### Source data
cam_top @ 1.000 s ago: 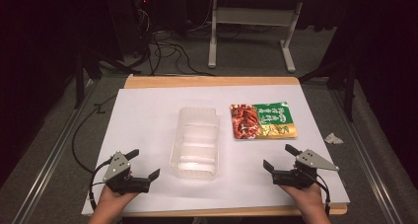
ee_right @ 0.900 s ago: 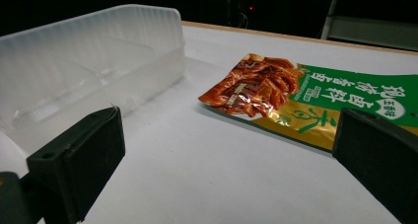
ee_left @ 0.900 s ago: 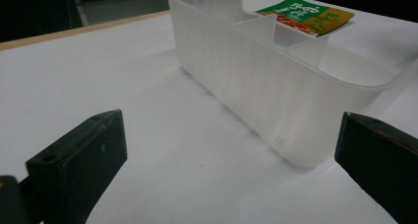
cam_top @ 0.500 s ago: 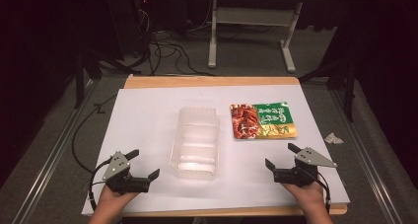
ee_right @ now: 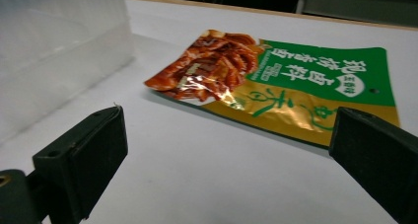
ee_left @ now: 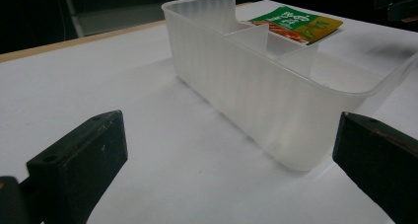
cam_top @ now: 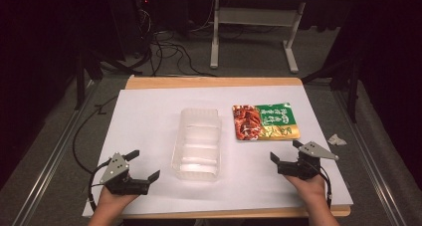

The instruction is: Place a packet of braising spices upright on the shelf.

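Lying empty between wide-open, empty-jawed left gripper (cam_top: pixel 144 167) and right gripper (cam_top: pixel 284 151), clear divided tray (cam_top: pixel 197 143) beside food packet (cam_top: pixel 265 121)

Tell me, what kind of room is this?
Probably a lab or workshop, not a kitchen: a white-covered table in a dark room, loose cables on the floor, a metal desk frame behind, and a hand-held left gripper and right gripper.
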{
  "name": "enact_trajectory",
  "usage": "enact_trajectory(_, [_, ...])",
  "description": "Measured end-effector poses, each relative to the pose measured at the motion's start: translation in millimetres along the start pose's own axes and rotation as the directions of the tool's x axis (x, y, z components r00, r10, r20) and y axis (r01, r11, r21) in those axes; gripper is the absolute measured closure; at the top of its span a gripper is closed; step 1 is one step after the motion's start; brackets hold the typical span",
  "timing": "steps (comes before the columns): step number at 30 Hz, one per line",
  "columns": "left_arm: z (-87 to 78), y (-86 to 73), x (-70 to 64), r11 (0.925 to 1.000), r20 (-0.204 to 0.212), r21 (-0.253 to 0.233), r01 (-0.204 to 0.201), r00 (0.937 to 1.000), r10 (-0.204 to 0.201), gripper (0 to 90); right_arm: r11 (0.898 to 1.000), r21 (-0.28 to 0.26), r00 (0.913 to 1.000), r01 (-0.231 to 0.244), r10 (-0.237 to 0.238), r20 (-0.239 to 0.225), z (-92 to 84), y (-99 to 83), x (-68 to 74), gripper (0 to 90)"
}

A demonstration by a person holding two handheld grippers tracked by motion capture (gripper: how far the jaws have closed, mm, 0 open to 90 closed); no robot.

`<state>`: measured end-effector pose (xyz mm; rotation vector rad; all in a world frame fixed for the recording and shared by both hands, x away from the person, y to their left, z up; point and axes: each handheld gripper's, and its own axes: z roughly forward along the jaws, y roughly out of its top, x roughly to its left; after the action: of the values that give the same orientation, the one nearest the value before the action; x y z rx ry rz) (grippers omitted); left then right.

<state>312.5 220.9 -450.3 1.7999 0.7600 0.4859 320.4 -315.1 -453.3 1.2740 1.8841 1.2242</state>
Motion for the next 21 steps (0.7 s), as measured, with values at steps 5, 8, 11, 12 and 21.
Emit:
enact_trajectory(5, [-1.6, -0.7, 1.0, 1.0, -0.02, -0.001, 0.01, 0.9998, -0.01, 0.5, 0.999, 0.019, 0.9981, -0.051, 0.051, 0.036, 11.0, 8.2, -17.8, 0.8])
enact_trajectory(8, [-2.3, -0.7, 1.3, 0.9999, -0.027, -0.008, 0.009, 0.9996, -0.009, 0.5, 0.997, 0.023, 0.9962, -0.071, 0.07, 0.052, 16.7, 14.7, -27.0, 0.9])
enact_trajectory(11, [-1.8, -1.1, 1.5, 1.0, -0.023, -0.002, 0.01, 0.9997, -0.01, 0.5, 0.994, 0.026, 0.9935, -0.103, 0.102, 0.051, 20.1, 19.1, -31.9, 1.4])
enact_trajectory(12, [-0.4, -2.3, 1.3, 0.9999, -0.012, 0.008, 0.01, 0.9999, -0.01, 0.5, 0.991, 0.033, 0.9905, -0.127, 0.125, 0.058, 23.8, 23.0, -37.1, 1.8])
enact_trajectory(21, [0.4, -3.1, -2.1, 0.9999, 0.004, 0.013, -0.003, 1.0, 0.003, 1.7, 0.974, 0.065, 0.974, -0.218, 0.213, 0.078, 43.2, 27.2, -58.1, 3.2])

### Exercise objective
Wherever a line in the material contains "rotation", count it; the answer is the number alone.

### Finished task
2